● **What is expected**
Copy the listing exactly, images excluded.

Information provided Start Marker

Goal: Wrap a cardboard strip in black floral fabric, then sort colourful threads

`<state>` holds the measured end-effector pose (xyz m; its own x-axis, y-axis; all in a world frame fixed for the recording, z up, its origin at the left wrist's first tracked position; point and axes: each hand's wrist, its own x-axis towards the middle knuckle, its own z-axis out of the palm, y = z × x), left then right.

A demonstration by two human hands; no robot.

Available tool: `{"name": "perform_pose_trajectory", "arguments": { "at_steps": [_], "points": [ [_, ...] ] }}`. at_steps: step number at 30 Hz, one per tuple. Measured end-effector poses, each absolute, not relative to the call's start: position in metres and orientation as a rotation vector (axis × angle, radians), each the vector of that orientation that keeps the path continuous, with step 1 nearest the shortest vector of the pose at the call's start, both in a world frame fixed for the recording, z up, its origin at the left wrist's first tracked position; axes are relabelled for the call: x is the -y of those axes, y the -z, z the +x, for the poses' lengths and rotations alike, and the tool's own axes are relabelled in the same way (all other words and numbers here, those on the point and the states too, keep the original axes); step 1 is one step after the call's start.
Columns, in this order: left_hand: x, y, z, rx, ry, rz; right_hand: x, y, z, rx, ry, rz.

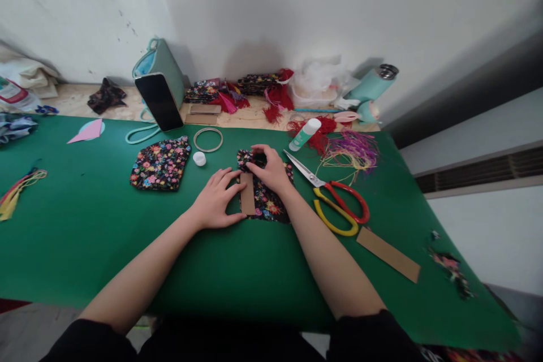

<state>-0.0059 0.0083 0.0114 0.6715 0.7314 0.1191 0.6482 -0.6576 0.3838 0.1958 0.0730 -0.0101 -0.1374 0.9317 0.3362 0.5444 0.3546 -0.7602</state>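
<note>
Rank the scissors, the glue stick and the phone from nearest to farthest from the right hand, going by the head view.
From the right hand:
1. Scissors, just to its right on the green mat.
2. Glue stick, beyond it, toward the wall and slightly right.
3. Phone, far left, leaning against the teal bag.

Two bare forearms enter from the bottom edge, no watch, bracelet or ring visible on either. Left hand (216,201) bare, no glove; nails short, no polish that can be made out. Right hand (269,169) likewise bare, no glove, nails hard to see. Both arms uncovered from the wrist to near the elbow. Black sleeves (369,331) pushed or cut to about elbow height, plain dark fabric, no logo, print or seam detail visible. The same black garment runs across the bottom of the view between the arms. No cables or straps visible.
</note>
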Motion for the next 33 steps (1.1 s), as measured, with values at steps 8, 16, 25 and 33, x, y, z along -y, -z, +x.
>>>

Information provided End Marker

● **Task response**
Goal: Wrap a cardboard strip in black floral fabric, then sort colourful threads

`<state>` holds the measured end-effector pose (xyz m; its own x-axis, y-axis; all in a world frame fixed for the recording, z up, its origin at the left wrist's first tracked position; point and axes: each hand's wrist, its own x-axis towards the middle knuckle, its own z-axis out of the palm, y = z × x), left then right.

A demonstration by two human hands; no robot.

Available tool: `{"name": "perform_pose_trajectory", "arguments": { "at_steps": [_], "points": [ [_, ...] ] }}`. at_steps: step number at 30 Hz, one per tuple. Measured end-effector poses, each absolute, not relative to the call's start: position in metres and orientation as a rotation vector (axis × angle, radians), each the vector of that orientation that keeps the path continuous, with step 1 nearest the shortest vector of the pose at the call's start, both in a world frame fixed for the recording, z up, its origin at the left wrist's first tracked position; axes are relabelled for the call: x is the -y of those axes, y the -z, z the +x, for the poses' lengths and rotations alike, and the tool's own axes are relabelled in the same way (all other words and numbers here, those on the point and the states too, keep the original axes); step 1 is one step after the call's start.
Columns, in this order: left_hand: x, y, z, rx, ry, rz; right_hand: x, y, z, rx, ry, rz.


<state>-0.0059 0.0083 0.0114 0.6715 0.7314 0.1191 0.6482 -0.6576 0.3838 0.1958 0.0730 -0.0101 -0.1374 0.9317 0.3362 0.5444 0.3546 -0.7602</state>
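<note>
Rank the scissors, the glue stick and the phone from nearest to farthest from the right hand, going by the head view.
From the right hand:
1. Scissors, just to its right on the green mat.
2. Glue stick, beyond it, toward the wall and slightly right.
3. Phone, far left, leaning against the teal bag.

Two bare forearms enter from the bottom edge, no watch, bracelet or ring visible on either. Left hand (216,201) bare, no glove; nails short, no polish that can be made out. Right hand (269,169) likewise bare, no glove, nails hard to see. Both arms uncovered from the wrist to near the elbow. Black sleeves (369,331) pushed or cut to about elbow height, plain dark fabric, no logo, print or seam detail visible. The same black garment runs across the bottom of the view between the arms. No cables or straps visible.
</note>
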Motion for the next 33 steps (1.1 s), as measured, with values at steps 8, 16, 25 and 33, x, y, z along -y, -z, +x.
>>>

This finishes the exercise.